(Records from a dataset)

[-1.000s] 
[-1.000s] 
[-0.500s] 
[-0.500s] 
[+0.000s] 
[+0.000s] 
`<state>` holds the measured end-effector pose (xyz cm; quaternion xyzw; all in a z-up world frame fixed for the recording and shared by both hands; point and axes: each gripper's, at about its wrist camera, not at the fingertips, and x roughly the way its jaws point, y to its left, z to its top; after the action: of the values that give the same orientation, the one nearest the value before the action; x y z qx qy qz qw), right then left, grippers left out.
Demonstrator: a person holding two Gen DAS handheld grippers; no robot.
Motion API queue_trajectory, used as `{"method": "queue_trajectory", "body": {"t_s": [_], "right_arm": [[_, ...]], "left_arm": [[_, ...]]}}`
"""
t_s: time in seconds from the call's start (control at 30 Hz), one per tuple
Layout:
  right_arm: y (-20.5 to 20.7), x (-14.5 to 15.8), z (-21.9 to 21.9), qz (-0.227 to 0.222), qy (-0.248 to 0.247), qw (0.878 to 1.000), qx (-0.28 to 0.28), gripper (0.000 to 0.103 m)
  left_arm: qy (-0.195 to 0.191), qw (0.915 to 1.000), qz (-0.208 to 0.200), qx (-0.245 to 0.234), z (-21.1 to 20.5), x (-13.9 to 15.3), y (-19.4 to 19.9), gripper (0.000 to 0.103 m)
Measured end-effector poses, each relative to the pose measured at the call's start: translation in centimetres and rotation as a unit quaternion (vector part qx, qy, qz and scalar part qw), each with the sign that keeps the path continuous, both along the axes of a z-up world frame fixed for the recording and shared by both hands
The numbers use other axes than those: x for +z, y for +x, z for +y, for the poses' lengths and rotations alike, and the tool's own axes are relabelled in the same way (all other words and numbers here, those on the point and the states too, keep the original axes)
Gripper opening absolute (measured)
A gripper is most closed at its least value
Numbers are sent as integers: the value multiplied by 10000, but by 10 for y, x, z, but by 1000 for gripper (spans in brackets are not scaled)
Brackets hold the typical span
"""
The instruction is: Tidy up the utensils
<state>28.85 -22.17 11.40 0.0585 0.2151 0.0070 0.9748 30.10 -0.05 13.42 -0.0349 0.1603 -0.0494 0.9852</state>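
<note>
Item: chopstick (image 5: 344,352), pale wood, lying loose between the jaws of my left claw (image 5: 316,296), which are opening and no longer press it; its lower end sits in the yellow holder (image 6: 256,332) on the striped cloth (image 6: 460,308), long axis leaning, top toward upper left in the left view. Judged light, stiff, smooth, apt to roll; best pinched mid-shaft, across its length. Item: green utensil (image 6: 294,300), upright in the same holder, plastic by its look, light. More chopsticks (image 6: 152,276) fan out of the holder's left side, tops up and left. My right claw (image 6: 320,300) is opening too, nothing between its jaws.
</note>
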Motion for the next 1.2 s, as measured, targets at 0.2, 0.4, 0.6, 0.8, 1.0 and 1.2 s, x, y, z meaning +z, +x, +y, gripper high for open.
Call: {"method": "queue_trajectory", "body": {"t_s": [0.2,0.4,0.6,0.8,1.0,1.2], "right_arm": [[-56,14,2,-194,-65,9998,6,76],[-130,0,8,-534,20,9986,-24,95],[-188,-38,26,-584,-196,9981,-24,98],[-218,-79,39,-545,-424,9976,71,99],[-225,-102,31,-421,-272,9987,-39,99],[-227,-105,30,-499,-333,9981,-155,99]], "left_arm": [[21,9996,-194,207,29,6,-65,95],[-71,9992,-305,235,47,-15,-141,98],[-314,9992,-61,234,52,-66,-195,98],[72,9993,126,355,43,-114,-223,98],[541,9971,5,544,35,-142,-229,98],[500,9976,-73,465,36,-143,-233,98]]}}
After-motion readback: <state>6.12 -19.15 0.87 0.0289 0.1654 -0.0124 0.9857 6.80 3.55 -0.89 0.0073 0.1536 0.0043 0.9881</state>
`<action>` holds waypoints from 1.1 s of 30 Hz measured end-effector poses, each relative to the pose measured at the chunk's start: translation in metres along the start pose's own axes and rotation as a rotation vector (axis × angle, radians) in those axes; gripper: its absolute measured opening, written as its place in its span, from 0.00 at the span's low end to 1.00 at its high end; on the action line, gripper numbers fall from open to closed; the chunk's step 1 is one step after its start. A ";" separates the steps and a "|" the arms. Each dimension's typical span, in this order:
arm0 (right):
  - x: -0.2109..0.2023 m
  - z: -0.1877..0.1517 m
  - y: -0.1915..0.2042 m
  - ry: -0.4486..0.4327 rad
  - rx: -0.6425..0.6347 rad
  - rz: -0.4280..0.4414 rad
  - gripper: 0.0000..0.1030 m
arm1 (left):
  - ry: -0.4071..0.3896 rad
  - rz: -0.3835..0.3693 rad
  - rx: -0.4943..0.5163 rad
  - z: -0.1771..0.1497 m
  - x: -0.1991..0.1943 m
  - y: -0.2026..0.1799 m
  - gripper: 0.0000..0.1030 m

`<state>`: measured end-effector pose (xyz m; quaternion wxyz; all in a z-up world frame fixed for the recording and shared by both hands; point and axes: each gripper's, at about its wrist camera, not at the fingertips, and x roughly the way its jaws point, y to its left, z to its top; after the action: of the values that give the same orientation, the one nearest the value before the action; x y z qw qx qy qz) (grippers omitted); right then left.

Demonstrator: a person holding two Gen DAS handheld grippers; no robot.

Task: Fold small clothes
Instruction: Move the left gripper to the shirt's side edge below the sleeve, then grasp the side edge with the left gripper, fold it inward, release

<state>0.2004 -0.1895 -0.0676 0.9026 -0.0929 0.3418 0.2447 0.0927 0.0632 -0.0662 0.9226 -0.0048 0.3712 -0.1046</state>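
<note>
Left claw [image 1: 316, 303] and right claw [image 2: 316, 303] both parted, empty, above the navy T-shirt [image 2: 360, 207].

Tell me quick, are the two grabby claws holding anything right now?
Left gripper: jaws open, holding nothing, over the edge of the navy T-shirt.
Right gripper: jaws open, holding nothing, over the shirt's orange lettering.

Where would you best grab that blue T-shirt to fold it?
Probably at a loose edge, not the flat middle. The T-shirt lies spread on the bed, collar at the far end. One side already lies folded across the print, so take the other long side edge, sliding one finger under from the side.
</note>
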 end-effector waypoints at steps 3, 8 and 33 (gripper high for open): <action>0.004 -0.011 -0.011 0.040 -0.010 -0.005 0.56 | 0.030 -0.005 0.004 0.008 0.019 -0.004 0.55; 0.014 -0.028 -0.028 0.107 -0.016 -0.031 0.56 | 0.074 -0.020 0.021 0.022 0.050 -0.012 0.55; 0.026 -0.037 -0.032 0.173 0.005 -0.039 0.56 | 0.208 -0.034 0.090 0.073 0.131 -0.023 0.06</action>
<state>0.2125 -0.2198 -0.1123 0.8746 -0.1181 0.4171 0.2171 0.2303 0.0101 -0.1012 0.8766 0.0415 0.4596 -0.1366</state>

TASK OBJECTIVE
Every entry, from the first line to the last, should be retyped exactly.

SOLUTION
[-1.000s] 
[-1.000s] 
[-0.500s] 
[-0.500s] 
[+0.000s] 
[+0.000s] 
`<state>` holds the measured end-effector pose (xyz cm; quaternion xyzw; all in a z-up world frame fixed for the recording and shared by both hands; point and axes: each gripper's, at about its wrist camera, not at the fingertips, and x roughly the way its jaws point, y to its left, z to its top; after the action: of the values that give the same orientation, the one nearest the value before the action; x y z qx qy qz qw), right then left, grippers left out.
Demonstrator: a person holding two Gen DAS handheld grippers; no robot.
Motion API queue_trajectory, used as `{"method": "queue_trajectory", "body": {"t_s": [_], "right_arm": [[_, ...]], "left_arm": [[_, ...]]}}`
"""
t_s: time in seconds from the call's start (control at 30 Hz), one per tuple
Layout:
  right_arm: y (-20.5 to 20.7), x (-14.5 to 15.8), z (-21.9 to 21.9), qz (-0.227 to 0.222), qy (-0.248 to 0.247), qw (0.878 to 1.000), qx (-0.28 to 0.28), gripper (0.000 to 0.103 m)
  left_arm: qy (-0.195 to 0.191), qw (0.915 to 1.000), qz (-0.208 to 0.200), qx (-0.245 to 0.234), z (-21.1 to 20.5), x (-13.9 to 15.3), y (-19.4 to 19.9), gripper (0.000 to 0.103 m)
Measured end-effector poses, each relative to the pose measured at the call's start: translation in centimetres and rotation as a unit quaternion (vector part qx, qy, qz and scalar part qw), each with the sign that keeps the path continuous, both along the axes of a z-up world frame fixed for the recording and shared by both hands
The numbers use other axes than those: x for +z, y for +x, z for +y, for the poses' lengths and rotations alike, and the tool's own axes are relabelled in the same way (all other words and numbers here, those on the point and the states too, keep the original axes)
Gripper opening absolute (measured)
A gripper is most closed at its least value
Numbers are sent as integers: the value multiplied by 10000, but by 10 for y, x, z, but by 1000 for gripper (spans in brackets are not scaled)
Brackets hold the typical span
"""
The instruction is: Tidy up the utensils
<state>28.85 -22.17 11.40 0.0585 0.2151 0.0070 0.9748 30.10 -0.05 13.42 -0.0349 0.1603 -0.0494 0.9852</state>
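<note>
Item: chopstick (image 5: 344,352), pale wood, lying loose between the jaws of my left claw (image 5: 316,296), which are opening and no longer press it; its lower end sits in the yellow holder (image 6: 256,332) on the striped cloth (image 6: 460,308), long axis leaning, top toward upper left in the left view. Judged light, stiff, smooth, apt to roll; best pinched mid-shaft, across its length. Item: green utensil (image 6: 294,300), upright in the same holder, plastic by its look, light. More chopsticks (image 6: 152,276) fan out of the holder's left side, tops up and left. My right claw (image 6: 320,300) is opening too, nothing between its jaws.
</note>
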Motion for the next 1.2 s, as measured, targets at 0.2, 0.4, 0.6, 0.8, 1.0 and 1.2 s, x, y, z meaning +z, +x, +y, gripper high for open.
Call: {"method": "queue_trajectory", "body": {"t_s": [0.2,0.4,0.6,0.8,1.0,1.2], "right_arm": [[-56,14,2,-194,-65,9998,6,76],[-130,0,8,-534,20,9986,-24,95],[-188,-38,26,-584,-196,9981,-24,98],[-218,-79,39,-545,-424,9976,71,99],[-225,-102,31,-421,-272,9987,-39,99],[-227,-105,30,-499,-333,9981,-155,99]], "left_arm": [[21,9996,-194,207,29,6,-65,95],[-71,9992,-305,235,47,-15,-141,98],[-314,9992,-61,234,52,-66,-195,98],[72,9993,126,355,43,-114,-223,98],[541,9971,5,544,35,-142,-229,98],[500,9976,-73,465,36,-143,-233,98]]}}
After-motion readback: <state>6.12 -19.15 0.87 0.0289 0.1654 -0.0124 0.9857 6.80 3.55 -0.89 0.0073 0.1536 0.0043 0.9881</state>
`<action>` holds waypoints from 1.1 s of 30 Hz measured end-effector poses, each relative to the pose measured at the chunk's start: translation in metres along the start pose's own axes and rotation as a rotation vector (axis × angle, radians) in those axes; gripper: its absolute measured opening, written as its place in its span, from 0.00 at the span's low end to 1.00 at its high end; on the action line, gripper numbers fall from open to closed; the chunk's step 1 is one step after its start. A ";" separates the steps and a "|" the arms. Each dimension's typical span, in this order:
arm0 (right):
  - x: -0.2109..0.2023 m
  - z: -0.1877..0.1517 m
  - y: -0.1915..0.2042 m
  - ry: -0.4486..0.4327 rad
  - rx: -0.6425..0.6347 rad
  - rz: -0.4280..0.4414 rad
  - gripper: 0.0000..0.1030 m
arm1 (left):
  - ry: -0.4071..0.3896 rad
  - rz: -0.3835..0.3693 rad
  - rx: -0.4943..0.5163 rad
  - z: -0.1771..0.1497 m
  - x: -0.1991..0.1943 m
  - y: -0.2026..0.1799 m
  - gripper: 0.0000..0.1030 m

`<state>`: measured end-effector pose (xyz m; quaternion wxyz; all in a z-up world frame fixed for the recording and shared by both hands; point and axes: each gripper's, at about its wrist camera, not at the fingertips, and x roughly the way its jaws point, y to its left, z to its top; after the action: of the values that give the same orientation, the one nearest the value before the action; x y z qw qx qy qz) (grippers omitted); right then left.

Demonstrator: a person holding two Gen DAS handheld grippers; no robot.

Task: Fold small clothes
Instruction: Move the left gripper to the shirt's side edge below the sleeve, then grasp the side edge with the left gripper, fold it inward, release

<state>0.2004 -0.1895 -0.0676 0.9026 -0.0929 0.3418 0.2447 0.0927 0.0632 -0.0662 0.9226 -0.0048 0.3712 -0.1046</state>
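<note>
Left claw [image 1: 316, 303] and right claw [image 2: 316, 303] both parted, empty, above the navy T-shirt [image 2: 360, 207].

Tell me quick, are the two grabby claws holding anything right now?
Left gripper: jaws open, holding nothing, over the edge of the navy T-shirt.
Right gripper: jaws open, holding nothing, over the shirt's orange lettering.

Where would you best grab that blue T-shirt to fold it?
Probably at a loose edge, not the flat middle. The T-shirt lies spread on the bed, collar at the far end. One side already lies folded across the print, so take the other long side edge, sliding one finger under from the side.
</note>
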 end-effector waypoints at steps 3, 8 and 33 (gripper high for open): <action>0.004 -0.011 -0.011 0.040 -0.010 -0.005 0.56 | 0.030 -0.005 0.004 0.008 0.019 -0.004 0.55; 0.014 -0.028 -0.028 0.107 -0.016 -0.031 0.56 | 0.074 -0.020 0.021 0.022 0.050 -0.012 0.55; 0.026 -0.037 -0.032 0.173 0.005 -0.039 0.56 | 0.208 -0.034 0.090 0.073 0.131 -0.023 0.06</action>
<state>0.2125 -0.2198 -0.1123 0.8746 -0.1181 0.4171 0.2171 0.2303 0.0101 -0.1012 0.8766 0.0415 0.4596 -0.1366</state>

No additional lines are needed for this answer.